▶ [Work to be completed]: Up to and including the line that holds "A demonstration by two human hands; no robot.", print the data exactly from its first line; do not print the pictures.
[Exercise materials Boundary: Start]
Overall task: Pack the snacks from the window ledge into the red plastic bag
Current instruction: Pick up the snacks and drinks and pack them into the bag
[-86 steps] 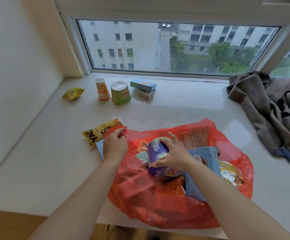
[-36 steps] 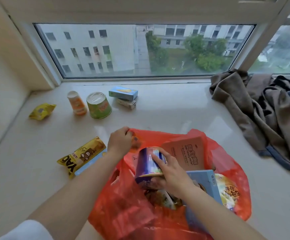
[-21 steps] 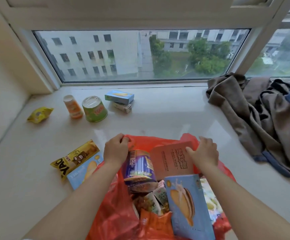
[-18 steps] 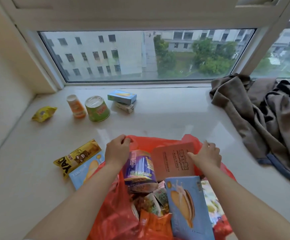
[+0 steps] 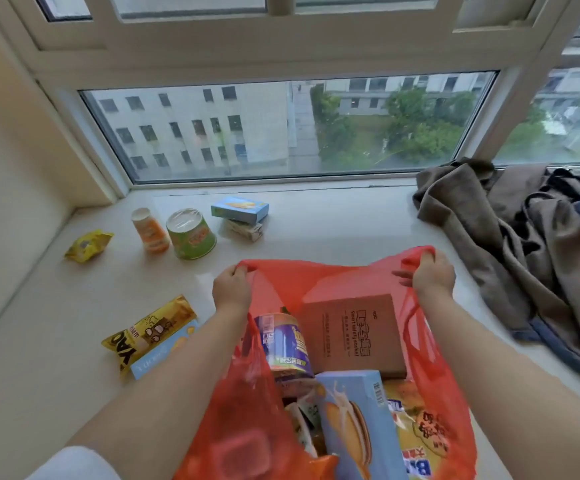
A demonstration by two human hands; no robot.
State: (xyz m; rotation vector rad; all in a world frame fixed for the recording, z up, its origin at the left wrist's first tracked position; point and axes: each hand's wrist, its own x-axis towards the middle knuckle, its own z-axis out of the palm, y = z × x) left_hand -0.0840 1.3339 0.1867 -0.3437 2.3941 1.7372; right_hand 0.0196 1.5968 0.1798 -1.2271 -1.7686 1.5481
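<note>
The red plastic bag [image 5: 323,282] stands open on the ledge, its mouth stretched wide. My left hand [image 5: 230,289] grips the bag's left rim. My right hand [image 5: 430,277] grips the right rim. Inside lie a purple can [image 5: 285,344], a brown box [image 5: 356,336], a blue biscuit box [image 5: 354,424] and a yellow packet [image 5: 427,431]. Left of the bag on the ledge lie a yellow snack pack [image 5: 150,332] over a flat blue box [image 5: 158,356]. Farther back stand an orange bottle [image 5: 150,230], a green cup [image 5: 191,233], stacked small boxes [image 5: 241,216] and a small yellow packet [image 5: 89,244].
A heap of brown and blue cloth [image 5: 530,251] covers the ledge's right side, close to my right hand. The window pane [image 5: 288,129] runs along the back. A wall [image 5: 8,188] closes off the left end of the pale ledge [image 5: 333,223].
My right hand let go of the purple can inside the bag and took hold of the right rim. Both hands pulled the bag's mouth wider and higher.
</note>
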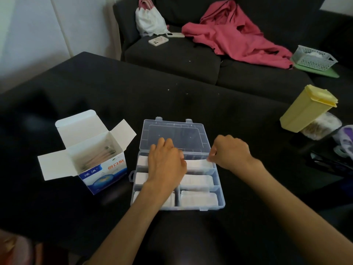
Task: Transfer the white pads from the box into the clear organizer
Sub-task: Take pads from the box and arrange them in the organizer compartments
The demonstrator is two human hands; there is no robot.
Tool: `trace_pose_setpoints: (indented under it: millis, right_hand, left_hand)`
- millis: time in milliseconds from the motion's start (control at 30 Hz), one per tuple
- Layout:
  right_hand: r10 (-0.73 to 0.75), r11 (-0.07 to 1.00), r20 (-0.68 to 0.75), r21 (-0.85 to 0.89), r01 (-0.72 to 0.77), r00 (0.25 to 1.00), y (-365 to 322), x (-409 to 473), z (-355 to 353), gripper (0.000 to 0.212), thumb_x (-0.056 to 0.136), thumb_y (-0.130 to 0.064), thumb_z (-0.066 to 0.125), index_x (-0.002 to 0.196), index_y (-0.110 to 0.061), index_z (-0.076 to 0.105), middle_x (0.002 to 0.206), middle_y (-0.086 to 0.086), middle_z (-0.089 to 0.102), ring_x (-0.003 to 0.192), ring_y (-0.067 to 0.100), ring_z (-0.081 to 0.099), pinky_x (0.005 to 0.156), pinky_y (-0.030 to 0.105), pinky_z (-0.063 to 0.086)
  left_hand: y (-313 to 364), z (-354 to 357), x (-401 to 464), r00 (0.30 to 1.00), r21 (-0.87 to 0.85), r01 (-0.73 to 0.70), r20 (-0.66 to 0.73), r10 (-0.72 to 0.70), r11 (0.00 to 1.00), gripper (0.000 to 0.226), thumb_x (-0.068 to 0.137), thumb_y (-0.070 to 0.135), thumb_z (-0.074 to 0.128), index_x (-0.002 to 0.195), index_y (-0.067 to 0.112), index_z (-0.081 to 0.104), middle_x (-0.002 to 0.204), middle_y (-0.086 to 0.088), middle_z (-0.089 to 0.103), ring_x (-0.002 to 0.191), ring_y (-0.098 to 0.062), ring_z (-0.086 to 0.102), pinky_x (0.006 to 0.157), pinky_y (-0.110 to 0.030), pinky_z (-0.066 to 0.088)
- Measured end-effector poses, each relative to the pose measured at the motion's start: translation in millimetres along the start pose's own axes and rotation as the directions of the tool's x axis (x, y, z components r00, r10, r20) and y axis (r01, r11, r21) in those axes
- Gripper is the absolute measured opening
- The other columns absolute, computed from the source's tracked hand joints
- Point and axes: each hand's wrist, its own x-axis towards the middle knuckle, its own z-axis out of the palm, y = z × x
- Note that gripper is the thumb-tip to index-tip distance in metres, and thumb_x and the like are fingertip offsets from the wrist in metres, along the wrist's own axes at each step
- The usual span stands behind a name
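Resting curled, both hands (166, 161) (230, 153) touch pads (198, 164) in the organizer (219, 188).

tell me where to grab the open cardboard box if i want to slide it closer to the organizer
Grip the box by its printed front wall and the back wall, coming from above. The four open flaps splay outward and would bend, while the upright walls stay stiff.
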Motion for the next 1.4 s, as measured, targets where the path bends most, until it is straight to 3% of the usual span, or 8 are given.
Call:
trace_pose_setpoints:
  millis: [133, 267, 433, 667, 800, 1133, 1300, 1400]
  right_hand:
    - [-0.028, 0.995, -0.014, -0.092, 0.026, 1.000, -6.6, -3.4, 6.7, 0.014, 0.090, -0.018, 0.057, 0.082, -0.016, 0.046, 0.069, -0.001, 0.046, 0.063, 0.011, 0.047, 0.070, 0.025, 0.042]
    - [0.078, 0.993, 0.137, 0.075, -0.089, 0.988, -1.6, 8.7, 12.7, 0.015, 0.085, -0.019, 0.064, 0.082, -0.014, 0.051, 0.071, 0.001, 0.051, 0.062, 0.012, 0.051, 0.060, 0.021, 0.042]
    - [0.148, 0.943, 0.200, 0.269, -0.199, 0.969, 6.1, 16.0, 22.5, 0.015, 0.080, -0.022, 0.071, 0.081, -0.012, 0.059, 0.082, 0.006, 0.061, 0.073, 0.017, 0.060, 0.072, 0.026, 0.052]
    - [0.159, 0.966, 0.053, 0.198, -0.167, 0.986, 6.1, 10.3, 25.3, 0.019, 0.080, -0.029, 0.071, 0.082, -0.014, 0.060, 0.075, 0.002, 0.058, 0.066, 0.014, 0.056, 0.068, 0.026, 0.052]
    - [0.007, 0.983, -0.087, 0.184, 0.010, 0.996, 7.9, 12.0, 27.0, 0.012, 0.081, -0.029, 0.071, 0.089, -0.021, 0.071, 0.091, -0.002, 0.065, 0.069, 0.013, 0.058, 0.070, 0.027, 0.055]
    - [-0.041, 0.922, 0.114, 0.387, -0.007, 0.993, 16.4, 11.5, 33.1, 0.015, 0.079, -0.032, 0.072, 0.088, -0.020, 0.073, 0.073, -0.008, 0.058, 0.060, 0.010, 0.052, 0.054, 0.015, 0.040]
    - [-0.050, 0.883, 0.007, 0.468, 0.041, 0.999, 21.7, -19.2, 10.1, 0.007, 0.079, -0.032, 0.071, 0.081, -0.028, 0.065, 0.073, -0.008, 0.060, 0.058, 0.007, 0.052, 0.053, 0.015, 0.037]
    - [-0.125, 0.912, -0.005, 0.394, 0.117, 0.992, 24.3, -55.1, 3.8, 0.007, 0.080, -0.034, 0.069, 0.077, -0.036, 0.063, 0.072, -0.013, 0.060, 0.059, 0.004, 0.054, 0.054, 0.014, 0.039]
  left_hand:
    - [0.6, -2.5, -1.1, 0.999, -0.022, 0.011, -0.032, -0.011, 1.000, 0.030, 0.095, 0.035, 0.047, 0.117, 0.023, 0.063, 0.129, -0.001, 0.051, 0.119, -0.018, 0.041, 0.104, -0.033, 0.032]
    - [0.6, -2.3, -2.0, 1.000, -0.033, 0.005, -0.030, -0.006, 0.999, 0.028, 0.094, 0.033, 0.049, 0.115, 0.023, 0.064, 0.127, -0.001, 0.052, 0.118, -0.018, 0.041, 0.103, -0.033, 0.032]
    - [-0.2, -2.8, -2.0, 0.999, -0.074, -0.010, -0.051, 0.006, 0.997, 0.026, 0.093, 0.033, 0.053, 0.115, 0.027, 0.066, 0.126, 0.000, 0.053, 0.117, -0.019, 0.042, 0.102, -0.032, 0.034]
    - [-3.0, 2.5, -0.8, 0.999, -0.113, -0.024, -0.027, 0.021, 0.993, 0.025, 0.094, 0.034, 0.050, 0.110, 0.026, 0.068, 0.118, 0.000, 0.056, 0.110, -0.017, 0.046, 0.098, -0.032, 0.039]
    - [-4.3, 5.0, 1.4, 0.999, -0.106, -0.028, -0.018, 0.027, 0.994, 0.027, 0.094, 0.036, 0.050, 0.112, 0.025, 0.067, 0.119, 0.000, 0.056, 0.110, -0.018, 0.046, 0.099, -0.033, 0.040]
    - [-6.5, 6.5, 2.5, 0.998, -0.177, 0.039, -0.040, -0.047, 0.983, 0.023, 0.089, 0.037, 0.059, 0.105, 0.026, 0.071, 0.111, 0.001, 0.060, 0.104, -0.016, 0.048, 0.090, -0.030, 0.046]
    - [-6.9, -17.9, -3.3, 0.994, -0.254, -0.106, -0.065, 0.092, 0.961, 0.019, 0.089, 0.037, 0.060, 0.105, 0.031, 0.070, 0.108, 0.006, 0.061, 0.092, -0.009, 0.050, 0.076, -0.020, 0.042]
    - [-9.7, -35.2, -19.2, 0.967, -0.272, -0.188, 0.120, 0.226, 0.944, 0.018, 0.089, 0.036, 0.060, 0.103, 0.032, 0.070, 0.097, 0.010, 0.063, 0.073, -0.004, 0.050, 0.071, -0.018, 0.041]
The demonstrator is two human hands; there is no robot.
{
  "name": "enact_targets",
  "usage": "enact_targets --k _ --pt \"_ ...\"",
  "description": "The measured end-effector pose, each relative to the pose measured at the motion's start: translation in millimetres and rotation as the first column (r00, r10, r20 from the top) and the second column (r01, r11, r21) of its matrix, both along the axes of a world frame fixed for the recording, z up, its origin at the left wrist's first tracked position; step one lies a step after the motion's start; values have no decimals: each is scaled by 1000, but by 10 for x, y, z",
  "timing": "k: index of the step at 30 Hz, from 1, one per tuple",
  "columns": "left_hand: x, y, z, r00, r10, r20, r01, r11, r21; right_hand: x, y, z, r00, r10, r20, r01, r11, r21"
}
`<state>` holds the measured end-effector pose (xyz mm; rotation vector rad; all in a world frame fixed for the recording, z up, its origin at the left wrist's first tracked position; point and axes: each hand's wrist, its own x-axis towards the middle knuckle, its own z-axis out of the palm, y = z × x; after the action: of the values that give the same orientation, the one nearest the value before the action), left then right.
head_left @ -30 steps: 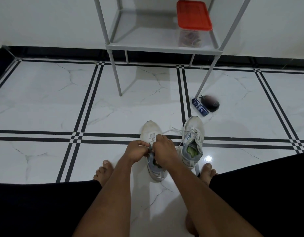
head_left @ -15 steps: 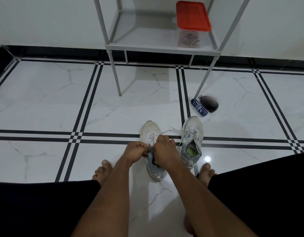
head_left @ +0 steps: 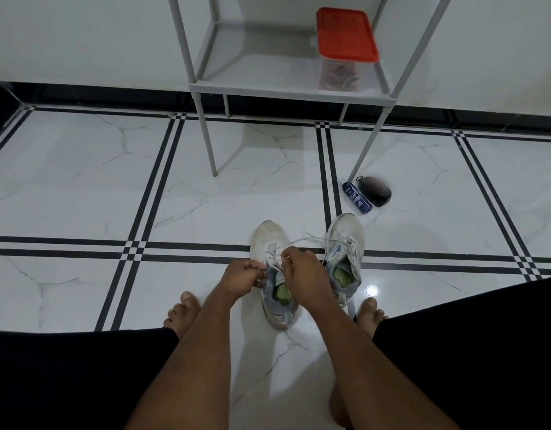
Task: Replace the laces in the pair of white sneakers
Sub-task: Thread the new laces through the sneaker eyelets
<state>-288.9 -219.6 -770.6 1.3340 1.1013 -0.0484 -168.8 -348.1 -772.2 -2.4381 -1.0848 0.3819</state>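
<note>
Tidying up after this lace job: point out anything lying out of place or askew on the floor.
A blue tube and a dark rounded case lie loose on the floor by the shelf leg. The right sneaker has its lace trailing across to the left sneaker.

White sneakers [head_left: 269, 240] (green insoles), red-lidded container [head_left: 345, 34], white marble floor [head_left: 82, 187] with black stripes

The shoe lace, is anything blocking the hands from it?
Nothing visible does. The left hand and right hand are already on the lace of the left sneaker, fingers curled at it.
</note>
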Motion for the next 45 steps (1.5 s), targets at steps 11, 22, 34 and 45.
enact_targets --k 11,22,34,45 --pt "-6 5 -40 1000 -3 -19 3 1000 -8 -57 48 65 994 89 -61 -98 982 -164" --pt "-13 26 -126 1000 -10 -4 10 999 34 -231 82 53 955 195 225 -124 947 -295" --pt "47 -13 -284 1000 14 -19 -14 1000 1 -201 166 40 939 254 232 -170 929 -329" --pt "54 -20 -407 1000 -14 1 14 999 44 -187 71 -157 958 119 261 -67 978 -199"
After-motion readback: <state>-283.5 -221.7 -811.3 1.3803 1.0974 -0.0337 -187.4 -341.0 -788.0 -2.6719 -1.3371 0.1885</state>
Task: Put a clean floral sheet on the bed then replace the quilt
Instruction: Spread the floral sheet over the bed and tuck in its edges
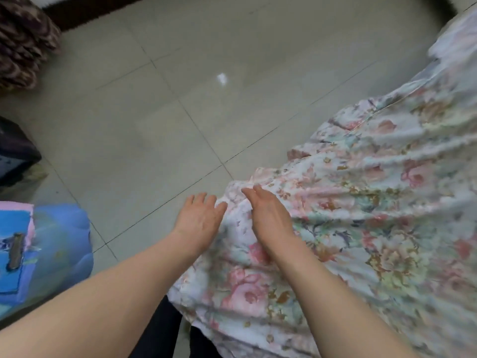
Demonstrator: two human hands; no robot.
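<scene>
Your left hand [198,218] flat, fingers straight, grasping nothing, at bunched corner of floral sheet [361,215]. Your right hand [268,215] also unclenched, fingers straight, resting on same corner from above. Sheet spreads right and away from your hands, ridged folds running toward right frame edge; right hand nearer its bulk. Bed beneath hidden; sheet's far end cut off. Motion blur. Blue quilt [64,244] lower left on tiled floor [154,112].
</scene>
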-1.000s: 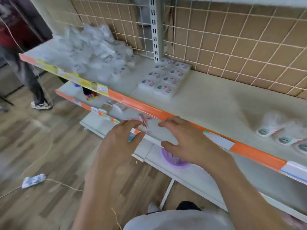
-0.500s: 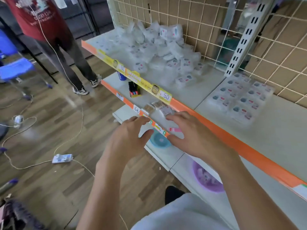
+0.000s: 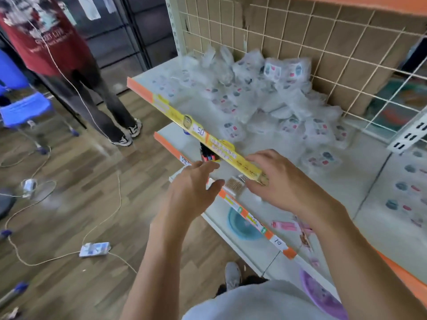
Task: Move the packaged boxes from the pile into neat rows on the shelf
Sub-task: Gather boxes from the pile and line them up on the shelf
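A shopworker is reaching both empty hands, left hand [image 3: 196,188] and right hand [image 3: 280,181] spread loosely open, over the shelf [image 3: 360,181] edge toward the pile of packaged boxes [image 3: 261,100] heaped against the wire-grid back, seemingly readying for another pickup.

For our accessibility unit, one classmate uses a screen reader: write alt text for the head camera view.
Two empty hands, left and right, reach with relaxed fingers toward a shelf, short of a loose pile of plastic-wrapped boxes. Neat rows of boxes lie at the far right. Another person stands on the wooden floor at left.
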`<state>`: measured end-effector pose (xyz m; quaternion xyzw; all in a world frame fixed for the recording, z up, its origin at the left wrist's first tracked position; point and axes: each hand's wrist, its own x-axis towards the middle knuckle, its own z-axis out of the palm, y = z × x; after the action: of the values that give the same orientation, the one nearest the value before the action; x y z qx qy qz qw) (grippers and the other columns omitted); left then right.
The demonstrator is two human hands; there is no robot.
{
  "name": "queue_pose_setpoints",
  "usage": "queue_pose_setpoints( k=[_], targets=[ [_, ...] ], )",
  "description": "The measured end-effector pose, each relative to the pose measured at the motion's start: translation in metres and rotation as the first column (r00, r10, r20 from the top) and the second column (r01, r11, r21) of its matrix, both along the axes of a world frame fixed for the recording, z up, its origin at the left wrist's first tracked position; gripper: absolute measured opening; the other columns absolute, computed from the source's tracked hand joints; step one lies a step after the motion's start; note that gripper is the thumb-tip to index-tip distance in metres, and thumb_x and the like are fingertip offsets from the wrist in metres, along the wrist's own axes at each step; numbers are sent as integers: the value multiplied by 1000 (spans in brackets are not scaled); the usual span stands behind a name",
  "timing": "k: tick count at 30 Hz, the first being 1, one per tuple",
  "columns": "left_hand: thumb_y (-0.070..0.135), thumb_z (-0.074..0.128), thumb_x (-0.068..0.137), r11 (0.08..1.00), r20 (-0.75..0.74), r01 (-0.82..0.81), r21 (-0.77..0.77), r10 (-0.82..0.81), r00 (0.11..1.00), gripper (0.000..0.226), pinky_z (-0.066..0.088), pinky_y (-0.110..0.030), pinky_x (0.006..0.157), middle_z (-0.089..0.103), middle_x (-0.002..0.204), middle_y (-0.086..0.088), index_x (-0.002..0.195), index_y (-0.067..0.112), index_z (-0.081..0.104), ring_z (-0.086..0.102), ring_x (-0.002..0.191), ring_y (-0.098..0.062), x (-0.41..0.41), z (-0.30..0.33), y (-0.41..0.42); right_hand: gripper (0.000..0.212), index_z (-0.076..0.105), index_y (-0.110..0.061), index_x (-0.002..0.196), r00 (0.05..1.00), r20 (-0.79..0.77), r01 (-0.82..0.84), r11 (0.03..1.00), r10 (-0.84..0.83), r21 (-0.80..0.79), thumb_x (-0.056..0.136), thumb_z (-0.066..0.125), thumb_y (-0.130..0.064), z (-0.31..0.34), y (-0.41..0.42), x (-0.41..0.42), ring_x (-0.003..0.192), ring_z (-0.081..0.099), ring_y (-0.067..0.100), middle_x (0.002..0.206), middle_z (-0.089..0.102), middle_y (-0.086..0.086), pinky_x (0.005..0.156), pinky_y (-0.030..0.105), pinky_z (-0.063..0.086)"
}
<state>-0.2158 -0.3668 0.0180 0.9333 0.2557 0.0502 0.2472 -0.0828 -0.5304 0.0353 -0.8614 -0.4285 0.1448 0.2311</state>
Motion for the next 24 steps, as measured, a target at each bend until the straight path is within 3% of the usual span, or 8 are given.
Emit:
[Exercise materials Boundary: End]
▶ [Result for this exercise]:
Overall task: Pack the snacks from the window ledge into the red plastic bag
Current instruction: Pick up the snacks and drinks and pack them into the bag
[-86 steps] 
[-36 steps] 
[-21 steps] 
[-18 steps] 
[+0 steps] 
A demonstration by two human hands; no robot.

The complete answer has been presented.